Aerococcus urinae Isolated from Women with Lower Urinary Tract Symptoms: In Vitro Aggregation and Genome Analysis

Abstract

Aerococcus urinae is increasingly recognized as a potentially significant urinary tract bacterium. A. urinae has been isolated from urine collected from both males and females with a wide range of clinical conditions, including urinary tract infection (UTI), urgency urinary incontinence (UUI), and overactive bladder (OAB). A. urinae is of particular clinical concern because it is highly resistant to many antibiotics and, when undiagnosed, can cause invasive and life-threatening bacteremia, sepsis, or soft tissue infections. Previous genomic characterization studies have examined A. urinae strains isolated from patients experiencing UTI episodes. Here, we analyzed the genomes of A. urinae strains isolated as part of the urinary microbiome from patients with UUI or OAB. Furthermore, we report that certain A. urinae strains exhibit aggregative in vitro phenotypes, including flocking, which can be modified by various growth medium conditions. Finally, we performed in-depth genomic comparisons to identify pathways that distinguish flocking and nonflocking strains.IMPORTANCEAerococcus urinae is a urinary bacterium of emerging clinical interest. Here, we explored the ability of 24 strains of A. urinae isolated from women with lower urinary tract symptoms to display aggregation phenotypes in vitro We sequenced and analyzed the genomes of these A. urinae strains. We performed functional genomic analyses to determine whether the in vitro hyperflocking aggregation phenotype displayed by certain A. urinae strains was related to the presence or absence of certain pathways. Our findings demonstrate that A. urinae strains have different propensities to display aggregative properties in vitro and suggest a potential association between phylogeny and flocking.

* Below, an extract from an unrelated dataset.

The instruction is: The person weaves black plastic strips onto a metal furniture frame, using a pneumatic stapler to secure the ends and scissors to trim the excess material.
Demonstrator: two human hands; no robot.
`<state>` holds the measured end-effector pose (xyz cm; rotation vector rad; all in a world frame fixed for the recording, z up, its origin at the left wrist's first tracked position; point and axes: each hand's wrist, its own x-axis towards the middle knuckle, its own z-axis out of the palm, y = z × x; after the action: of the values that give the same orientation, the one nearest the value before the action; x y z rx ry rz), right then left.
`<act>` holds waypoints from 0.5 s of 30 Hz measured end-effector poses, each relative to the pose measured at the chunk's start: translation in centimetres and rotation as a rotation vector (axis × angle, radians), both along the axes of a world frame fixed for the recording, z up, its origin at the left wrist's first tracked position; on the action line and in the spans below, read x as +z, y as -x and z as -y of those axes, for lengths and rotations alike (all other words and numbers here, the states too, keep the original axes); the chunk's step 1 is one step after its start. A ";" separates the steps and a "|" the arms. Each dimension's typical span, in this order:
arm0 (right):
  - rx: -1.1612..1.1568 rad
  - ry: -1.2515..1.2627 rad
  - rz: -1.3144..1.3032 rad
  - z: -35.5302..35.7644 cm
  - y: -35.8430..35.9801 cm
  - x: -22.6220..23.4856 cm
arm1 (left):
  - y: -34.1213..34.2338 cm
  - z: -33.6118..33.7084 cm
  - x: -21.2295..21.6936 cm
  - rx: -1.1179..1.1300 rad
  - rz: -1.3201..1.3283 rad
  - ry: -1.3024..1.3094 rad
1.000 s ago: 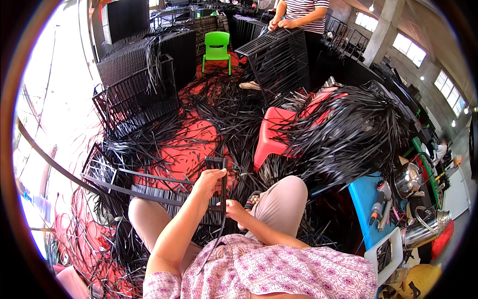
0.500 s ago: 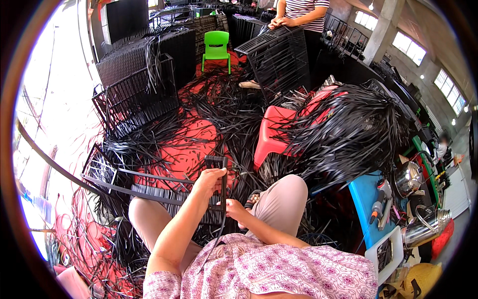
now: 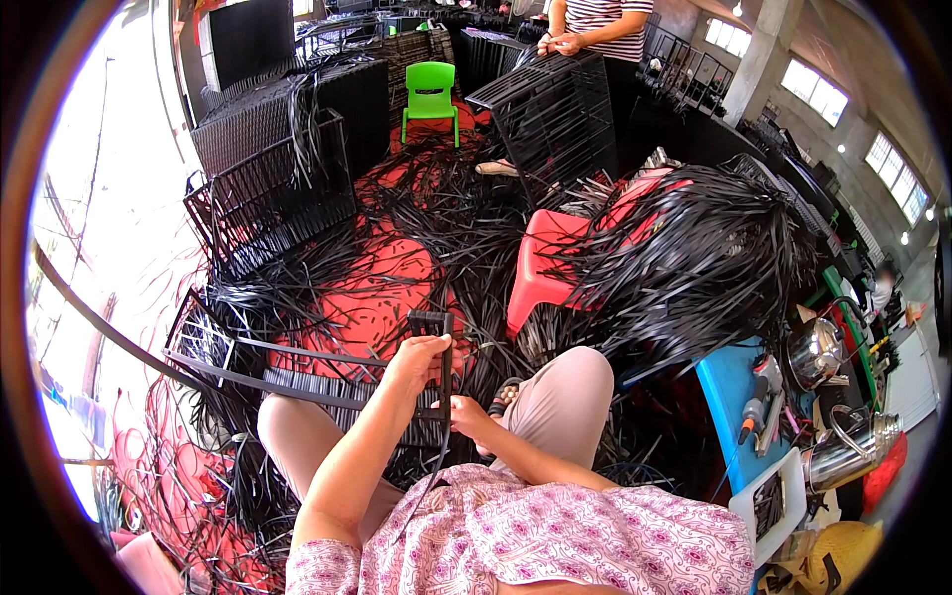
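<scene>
A black furniture frame [image 3: 432,322], partly wound with flat black strips, lies between my knees and reaches to the left. My left hand [image 3: 421,359] is closed around the frame's upright corner post, thumb near the top. Below it, my right hand [image 3: 470,416] pinches at the same post, its fingertips on a black strip [image 3: 428,486] whose tail hangs toward my lap. Another long flat strip [image 3: 297,395] runs across the frame from the left to behind my left forearm. Part of the right fingers' hold is hidden by the post.
Loose black strips cover much of the red floor [image 3: 382,268]. A red stool [image 3: 543,258] bears a large strip bundle [image 3: 694,248]. A blue table [image 3: 729,392] at right holds a drill [image 3: 759,397]. Beyond are a green chair [image 3: 430,89] and a person [image 3: 605,30] at another frame [image 3: 555,114].
My hands and the frame stay nearly in place. The other person's hands have shifted slightly above their frame.
</scene>
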<state>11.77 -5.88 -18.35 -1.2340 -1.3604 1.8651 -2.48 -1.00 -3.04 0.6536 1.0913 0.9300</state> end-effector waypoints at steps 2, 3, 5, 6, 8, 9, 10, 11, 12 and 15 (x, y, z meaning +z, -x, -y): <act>-0.006 -0.011 0.007 0.0 0.0 0.0 | 0.0 0.0 -0.1 -0.003 0.001 -0.008; -0.008 -0.016 0.011 0.1 0.0 0.1 | 0.0 0.0 0.0 0.000 -0.002 -0.008; -0.022 -0.017 -0.008 0.2 0.0 0.2 | -0.1 0.0 0.0 0.004 -0.009 -0.005; -0.030 -0.017 -0.017 0.2 0.0 0.3 | -0.1 0.0 0.1 0.002 -0.007 -0.005; -0.028 -0.018 -0.021 0.3 0.0 0.4 | -0.1 0.0 0.1 -0.001 -0.004 -0.003; -0.027 -0.018 -0.022 0.3 0.0 0.4 | -0.1 0.0 0.0 0.000 0.001 -0.006; -0.023 -0.003 -0.031 0.3 0.0 0.5 | -0.1 -0.1 -0.2 0.002 0.005 -0.008; -0.020 0.012 -0.041 0.3 -0.1 0.7 | -0.1 -0.1 -0.3 0.003 0.009 -0.011; -0.017 0.027 -0.050 0.3 -0.1 1.0 | -0.1 -0.1 -0.3 0.002 0.004 -0.007; -0.027 0.009 -0.038 0.4 0.0 1.0 | -0.1 -0.1 0.0 -0.001 -0.001 0.002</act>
<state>11.74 -6.32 -17.31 -1.2093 -1.3106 1.8681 -2.38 -0.93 -3.08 0.6530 1.0921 0.9281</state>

Keywords: Gram positive; aggregation; bladder; lower urinary tract symptoms; urinary microbiome.

FIG 1

A. urinae urinary strains display in vitro aggregation phenotypes. (A) The flocking phenotype. A. urinae forms aggregates in a liquid culture when grown statically in TSB or BHI for 48 h under 5% CO₂ atmospheric conditions. A. urinae cells gather at the bottom of the tube, but once the tube is disturbed by flicking, the ability of A. urinae cells to form aggregates becomes apparent. (B) Hockey puck phenotype. When A. urinae is grown on BHI+Glu (or TSA+Glu [not shown]) agar plates for 48 h under 5% CO₂ atmospheric conditions (strain UMB0080), the resultant colonies maintain their shape when pushed across the agar surface (indicated by the arrow and inset of top image). When A. urinae does not have the hockey puck phenotype (UMB0722), the colonies are unable to maintain their shape (indicated by the arrow and inset of bottom image). Experiments to observe the in vitro phenotypes were performed in triplicates more than 20 times.

FIG 2

Core genome phylogenetic comparison of A. urinae urinary strains. A total of 29 A. urinae genomes were compared using 40 universal single-copy marker genes. Three other species of Aerococcus were used to root the tree. Each A. urinae strain from our collection was color coded based on its ability to form either the flocking or hockey puck phenotype. The tree on the left is color coded based on the flocking phenotype and the tree on the right is color coded for the hockey puck phenotype.

FIG 3

Percent viability of urothelial cells with various treatments at 3 h. Three different strains of A. urinae were chosen for testing based on their ability to flock in two independent experiments with three intra-assay replicates in each experiment: UMB0080 is a +/− strain, UMB0722 is a −/− strain, and UMB3669 is a +/+ strain. For positive controls, HUCS were treated with two different strains of UPEC (NU14 and UTI89) and two strains of GBS from our UMB strain collection (UMB1026 and UMB1047). For negative controls, the HUCs were treated with various TLR agonists (LPS, Pam2, and Pam3) as well as Lactobacillus crispatus (LC40). *, P < 0.05, **, P < 0.001. Statistics are a comparison to untreated control.

FIG 4

Functional annotation comparison of hyperflocking strains versus nonflocking strains. (A) Coding sequence difference. Average coding sequence difference between the hyperflocking and nonflocking strains. The graph is pared down to the seven specific subsystems that depict either CDS being higher in the hyperflocking strains than in nonflocking strains or completely absent from the hyperflocking strains. The colored dot under each pair of bars corresponds to the name of the subsystem in panel B. (B) Phylogenetic tree with specific subsystem comparison. This phylogenetic tree is a modified version of the trees shown in Fig. 2. This tree focuses on only the hyperflocking and nonflocking strains. Next to each strain is an array of colored dots that correspond to the specific subsystems that are present in the genome of that strain.